▸ **WORK TO COMPLETE**: The material below holds a span beginning at the line with "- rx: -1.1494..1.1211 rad" and ending at the line with "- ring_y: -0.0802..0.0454". Quote that span exactly, both ends included, and only that span.
**********
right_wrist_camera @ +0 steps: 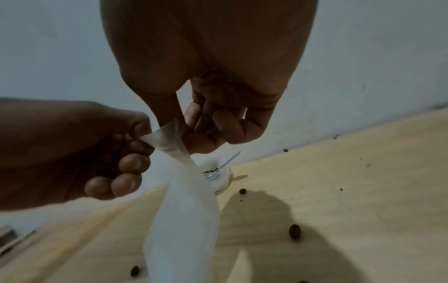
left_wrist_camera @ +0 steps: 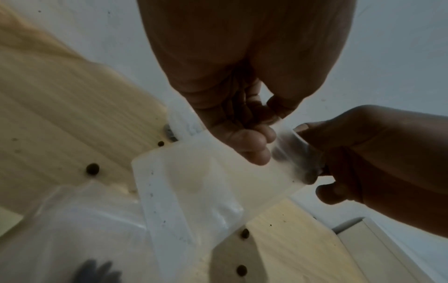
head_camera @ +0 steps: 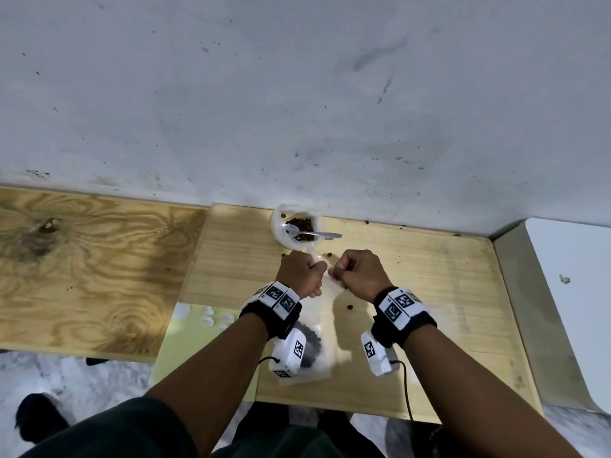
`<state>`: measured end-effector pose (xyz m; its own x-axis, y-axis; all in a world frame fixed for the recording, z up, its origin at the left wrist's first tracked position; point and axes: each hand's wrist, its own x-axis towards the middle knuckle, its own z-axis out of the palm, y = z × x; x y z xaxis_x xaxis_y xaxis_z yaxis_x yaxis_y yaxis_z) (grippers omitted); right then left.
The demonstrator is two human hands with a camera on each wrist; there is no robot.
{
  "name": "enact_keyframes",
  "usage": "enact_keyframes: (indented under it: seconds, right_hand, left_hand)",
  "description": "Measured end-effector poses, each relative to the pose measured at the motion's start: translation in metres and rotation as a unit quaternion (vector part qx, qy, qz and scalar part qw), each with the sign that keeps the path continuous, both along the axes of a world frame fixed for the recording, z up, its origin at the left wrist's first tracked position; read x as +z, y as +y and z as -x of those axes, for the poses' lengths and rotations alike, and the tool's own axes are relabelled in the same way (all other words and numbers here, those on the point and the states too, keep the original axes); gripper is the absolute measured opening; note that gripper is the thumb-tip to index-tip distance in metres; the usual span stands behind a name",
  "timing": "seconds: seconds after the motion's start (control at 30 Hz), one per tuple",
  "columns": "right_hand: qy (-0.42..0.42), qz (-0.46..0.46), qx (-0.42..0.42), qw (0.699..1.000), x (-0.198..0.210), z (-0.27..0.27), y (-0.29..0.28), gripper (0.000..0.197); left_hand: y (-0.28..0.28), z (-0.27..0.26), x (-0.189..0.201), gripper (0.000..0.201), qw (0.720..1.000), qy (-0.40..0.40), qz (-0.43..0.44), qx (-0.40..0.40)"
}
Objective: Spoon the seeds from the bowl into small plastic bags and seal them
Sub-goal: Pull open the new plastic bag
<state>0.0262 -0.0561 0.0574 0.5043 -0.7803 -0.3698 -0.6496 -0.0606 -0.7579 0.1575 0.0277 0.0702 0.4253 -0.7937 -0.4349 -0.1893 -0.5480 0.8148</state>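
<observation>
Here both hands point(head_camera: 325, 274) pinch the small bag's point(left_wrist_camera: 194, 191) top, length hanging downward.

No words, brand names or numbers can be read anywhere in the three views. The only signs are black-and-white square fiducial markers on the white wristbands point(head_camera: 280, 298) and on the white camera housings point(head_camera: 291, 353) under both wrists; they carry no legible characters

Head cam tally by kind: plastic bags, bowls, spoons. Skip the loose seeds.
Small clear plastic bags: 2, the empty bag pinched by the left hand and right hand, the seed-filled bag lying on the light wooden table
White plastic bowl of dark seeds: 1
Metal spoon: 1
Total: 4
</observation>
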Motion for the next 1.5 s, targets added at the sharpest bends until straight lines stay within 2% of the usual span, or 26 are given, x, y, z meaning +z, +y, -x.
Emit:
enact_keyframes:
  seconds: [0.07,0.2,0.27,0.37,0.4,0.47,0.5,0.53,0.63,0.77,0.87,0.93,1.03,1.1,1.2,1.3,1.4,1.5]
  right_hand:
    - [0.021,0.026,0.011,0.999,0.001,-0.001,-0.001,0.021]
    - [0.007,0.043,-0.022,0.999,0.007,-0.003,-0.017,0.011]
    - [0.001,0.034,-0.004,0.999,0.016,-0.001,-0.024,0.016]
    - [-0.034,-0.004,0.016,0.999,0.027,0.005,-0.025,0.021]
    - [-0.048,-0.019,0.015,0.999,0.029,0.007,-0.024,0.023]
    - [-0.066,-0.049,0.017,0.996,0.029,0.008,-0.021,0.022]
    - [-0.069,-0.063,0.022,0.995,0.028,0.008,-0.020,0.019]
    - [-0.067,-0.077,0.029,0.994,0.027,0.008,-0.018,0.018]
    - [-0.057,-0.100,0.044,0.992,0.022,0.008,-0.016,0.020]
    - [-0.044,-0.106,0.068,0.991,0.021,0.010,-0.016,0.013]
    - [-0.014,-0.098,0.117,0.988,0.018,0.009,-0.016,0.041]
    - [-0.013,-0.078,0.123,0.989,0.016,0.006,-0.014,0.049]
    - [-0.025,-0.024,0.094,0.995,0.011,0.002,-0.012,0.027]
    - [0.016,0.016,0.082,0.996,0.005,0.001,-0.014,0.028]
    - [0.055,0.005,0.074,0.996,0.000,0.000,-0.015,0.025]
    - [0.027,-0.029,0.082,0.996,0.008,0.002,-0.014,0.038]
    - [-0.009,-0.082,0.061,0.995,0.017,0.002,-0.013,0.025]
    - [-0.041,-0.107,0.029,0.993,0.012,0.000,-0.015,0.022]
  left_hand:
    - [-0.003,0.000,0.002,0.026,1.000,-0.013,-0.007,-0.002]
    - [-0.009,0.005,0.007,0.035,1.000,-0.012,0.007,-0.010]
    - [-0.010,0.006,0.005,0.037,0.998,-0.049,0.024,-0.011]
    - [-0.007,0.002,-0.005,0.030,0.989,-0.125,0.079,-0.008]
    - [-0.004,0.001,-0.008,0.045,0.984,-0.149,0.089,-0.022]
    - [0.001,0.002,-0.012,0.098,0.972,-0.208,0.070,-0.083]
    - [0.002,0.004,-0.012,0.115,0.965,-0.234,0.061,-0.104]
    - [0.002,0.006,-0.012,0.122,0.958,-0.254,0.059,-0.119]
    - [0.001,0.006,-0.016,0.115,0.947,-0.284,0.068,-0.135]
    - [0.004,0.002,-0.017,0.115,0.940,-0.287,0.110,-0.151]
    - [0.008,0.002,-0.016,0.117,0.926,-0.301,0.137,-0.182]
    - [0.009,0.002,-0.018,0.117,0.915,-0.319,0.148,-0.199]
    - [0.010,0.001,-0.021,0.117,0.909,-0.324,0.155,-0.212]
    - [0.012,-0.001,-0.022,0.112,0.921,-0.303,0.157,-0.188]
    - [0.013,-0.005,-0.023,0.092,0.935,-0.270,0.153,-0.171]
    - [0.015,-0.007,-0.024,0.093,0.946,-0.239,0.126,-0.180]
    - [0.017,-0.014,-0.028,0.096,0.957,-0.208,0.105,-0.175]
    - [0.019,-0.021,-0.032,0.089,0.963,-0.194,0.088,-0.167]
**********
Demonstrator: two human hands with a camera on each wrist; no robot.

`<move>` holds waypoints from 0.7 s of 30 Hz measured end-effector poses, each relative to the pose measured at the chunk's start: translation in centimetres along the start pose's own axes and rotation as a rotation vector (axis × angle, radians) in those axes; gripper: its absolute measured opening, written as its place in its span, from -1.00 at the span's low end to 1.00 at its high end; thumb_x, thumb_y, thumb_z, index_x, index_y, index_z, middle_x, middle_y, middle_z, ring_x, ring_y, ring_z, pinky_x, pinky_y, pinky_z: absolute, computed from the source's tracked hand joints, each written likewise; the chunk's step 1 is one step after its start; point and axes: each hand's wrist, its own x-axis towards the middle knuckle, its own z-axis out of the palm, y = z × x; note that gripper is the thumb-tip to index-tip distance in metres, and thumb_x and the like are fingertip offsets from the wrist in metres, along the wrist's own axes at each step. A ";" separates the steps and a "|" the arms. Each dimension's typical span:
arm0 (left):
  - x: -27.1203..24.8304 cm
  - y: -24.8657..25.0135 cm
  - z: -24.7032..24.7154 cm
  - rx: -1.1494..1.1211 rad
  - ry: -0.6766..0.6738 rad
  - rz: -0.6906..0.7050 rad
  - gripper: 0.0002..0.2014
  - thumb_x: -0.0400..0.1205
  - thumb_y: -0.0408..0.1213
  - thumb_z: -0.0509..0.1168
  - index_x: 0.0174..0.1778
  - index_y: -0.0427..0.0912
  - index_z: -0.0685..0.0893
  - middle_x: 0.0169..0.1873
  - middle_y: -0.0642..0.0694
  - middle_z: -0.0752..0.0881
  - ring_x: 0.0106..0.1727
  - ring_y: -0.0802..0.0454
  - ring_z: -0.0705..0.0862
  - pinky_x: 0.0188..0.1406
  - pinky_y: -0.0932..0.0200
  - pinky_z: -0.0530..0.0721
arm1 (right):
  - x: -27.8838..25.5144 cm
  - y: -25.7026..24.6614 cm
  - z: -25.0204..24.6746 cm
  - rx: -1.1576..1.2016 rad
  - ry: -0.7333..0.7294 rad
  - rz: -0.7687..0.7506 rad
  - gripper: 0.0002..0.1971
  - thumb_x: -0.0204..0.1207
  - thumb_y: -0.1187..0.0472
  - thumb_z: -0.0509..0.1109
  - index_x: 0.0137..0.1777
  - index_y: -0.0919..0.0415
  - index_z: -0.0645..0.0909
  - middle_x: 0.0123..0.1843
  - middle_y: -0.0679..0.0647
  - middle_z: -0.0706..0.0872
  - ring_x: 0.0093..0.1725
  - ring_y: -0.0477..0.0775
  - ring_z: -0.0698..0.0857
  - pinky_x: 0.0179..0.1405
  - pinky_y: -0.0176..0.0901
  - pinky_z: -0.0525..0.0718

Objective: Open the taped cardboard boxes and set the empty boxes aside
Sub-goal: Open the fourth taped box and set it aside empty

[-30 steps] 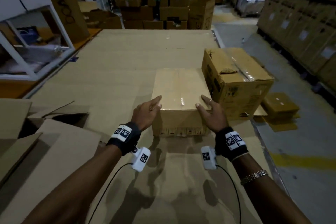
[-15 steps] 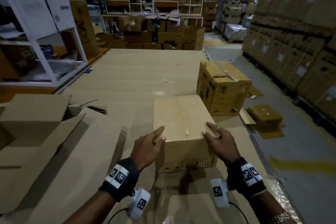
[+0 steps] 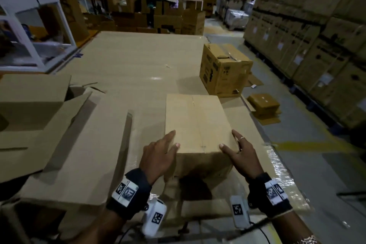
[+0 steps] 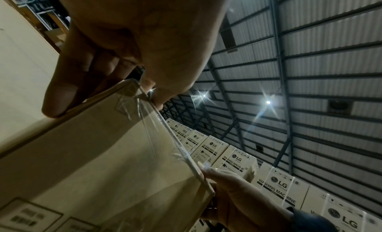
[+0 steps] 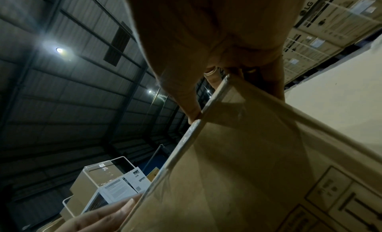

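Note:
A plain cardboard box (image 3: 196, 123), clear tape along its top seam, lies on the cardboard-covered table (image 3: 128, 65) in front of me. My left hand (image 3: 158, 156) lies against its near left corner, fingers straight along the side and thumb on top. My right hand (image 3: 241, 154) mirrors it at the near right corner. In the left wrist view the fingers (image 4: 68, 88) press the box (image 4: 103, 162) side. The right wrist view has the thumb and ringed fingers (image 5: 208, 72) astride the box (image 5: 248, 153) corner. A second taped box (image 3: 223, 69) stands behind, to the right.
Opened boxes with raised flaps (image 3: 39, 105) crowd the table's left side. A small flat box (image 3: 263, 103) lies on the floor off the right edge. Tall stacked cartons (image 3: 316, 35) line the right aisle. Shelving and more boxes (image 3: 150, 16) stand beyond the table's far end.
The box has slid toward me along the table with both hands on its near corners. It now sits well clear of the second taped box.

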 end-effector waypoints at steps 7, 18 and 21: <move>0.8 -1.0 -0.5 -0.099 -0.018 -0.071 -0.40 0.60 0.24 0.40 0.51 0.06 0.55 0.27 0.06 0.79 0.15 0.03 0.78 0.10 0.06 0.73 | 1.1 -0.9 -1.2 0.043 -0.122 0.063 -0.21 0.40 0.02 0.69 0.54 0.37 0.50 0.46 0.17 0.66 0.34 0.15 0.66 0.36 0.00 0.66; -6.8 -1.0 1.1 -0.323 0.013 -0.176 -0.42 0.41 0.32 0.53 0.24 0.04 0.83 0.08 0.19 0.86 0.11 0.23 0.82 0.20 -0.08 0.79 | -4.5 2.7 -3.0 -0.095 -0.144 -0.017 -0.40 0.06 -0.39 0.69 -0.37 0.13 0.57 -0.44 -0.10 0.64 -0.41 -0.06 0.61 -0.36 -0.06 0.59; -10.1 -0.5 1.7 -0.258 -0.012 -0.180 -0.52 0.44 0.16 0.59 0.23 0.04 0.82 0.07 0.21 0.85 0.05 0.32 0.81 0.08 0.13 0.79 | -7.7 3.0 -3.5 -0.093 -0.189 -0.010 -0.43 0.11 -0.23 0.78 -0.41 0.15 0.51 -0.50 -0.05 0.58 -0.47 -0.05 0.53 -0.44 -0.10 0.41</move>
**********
▸ **RESPONSE TO THIS EXERCISE**:
  - rx: -1.1494..1.1211 rad
  - ry: -0.6766..0.6738 rad
  - rz: -0.6906..0.7050 rad
  - gripper: 0.0002..0.2014
  - thumb_x: -0.0400..0.1205
  - thumb_y: -0.0408..0.1213
  - thumb_z: -0.0509..0.1168
  - index_x: 0.0174..0.1778
  - index_y: -0.0427..0.0912
  - index_z: -0.0685..0.0893
  - middle_x: 0.0169..0.1873
  - middle_y: -0.0642..0.0694
  - middle_z: -0.0752..0.0881
  - ring_x: 0.0106..0.1727
  - ring_y: -0.0802..0.0454

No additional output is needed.